- Aim of the task
Take the data below and copy exactly the lines starting at the one with "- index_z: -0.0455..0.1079" and finishing at the one with "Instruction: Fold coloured", both included.

- Input data

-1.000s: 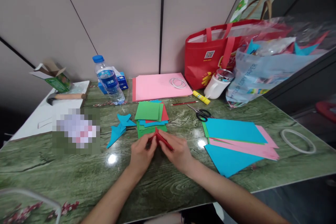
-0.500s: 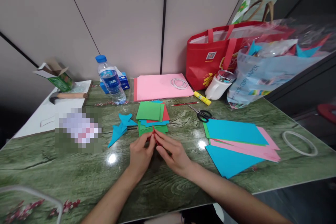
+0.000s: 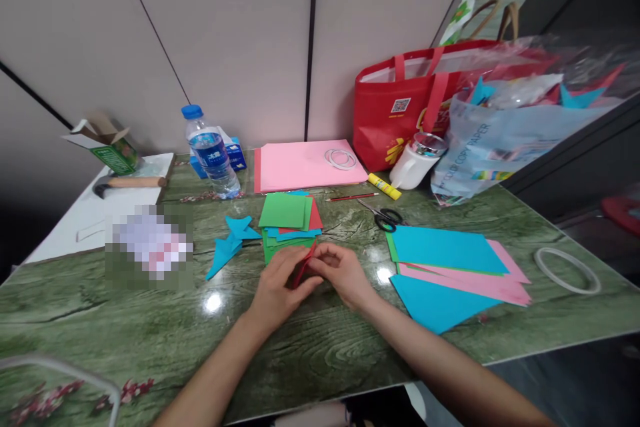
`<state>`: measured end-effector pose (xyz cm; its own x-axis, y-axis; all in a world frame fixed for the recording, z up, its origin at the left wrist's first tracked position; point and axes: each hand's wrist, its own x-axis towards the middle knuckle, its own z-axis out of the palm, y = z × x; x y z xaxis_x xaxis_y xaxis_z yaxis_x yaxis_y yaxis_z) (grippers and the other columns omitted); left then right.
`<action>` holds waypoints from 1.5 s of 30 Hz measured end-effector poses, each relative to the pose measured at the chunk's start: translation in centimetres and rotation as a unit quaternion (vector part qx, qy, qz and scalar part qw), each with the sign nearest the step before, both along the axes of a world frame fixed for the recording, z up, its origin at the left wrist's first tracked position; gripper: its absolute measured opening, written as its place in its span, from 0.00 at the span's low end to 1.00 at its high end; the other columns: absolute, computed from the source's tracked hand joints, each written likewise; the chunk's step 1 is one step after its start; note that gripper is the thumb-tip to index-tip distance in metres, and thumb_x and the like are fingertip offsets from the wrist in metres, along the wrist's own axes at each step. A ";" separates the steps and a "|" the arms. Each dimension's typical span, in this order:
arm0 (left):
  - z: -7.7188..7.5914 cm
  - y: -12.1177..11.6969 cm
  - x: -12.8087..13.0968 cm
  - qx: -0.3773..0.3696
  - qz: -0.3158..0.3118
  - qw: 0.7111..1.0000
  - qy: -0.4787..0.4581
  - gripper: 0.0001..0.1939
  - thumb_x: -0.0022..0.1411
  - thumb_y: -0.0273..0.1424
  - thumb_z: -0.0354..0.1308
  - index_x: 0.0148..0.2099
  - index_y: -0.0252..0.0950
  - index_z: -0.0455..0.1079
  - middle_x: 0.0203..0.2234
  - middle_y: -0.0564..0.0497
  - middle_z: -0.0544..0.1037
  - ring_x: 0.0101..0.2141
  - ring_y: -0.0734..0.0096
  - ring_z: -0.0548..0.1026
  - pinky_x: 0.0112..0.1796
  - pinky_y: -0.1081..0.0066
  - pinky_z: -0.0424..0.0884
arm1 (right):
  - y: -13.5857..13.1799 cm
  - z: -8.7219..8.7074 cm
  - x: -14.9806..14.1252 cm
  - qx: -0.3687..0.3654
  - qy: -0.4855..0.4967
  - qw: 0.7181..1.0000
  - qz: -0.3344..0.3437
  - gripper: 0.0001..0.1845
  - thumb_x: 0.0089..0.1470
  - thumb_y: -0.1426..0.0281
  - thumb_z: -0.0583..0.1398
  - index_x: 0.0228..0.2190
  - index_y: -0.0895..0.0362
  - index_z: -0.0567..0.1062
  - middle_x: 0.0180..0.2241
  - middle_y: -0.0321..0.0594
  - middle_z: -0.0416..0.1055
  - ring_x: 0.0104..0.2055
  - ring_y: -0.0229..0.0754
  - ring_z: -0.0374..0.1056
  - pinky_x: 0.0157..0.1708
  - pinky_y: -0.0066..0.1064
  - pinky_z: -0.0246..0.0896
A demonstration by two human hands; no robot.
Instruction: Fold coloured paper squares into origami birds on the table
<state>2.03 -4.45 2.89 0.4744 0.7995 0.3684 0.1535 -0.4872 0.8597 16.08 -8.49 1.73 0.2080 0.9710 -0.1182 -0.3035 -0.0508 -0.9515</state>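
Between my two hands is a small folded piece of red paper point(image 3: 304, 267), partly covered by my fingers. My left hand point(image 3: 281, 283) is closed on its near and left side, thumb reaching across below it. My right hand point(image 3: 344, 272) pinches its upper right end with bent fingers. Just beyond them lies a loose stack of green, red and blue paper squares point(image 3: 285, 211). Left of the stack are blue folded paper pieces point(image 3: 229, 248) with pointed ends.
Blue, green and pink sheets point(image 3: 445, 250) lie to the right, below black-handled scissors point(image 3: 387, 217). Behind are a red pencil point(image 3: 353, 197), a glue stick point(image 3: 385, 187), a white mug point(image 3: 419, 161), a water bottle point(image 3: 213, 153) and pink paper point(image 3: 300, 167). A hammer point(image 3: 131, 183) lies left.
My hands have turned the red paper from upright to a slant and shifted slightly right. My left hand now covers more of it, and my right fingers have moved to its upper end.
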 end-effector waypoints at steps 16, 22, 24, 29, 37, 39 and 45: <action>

- Reply
  - index_z: -0.0455..0.1079
  - middle_x: 0.0203..0.2234
  - middle_y: -0.0564..0.0497
  - middle_z: -0.0544..0.1037
  - ring_x: 0.0101..0.2141
  - ring_y: -0.0734..0.0096
  - ring_z: -0.0548..0.1026
  - pinky_x: 0.0112..0.1796
  - pinky_y: -0.1081..0.0066
  - pinky_z: -0.0424..0.0884
arm1 (right):
  - y: -13.5857..13.1799 cm
  - z: -8.7219..8.7074 cm
  - x: -14.9806..14.1252 cm
  - qx: -0.3687..0.3654
  - qy: -0.4855..0.4967
  - qw: 0.7181..1.0000
  - qz: -0.3344..0.3437
  - gripper: 0.0001..0.1845
  - thumb_x: 0.0089..0.1470
  - thumb_y: -0.1426..0.0281
  - thumb_z: -0.0583..0.1398
  - index_x: 0.0228..0.2190
  - index_y: -0.0895..0.0362
  - index_z: -0.0567..0.1062
  - middle_x: 0.0180..0.2241
  - middle_y: -0.0321..0.0594
  - middle_z: -0.0416..0.1055
  - ring_x: 0.0104..0.2055
  - ring_y: -0.0229..0.0754
  - ring_z: -0.0374..0.1056
  - pinky_x: 0.0157..0.1708
  - pinky_y: -0.0066..0.1064
  - pinky_z: -0.0246..0.0896
A demonstration by two human hands; no robot.
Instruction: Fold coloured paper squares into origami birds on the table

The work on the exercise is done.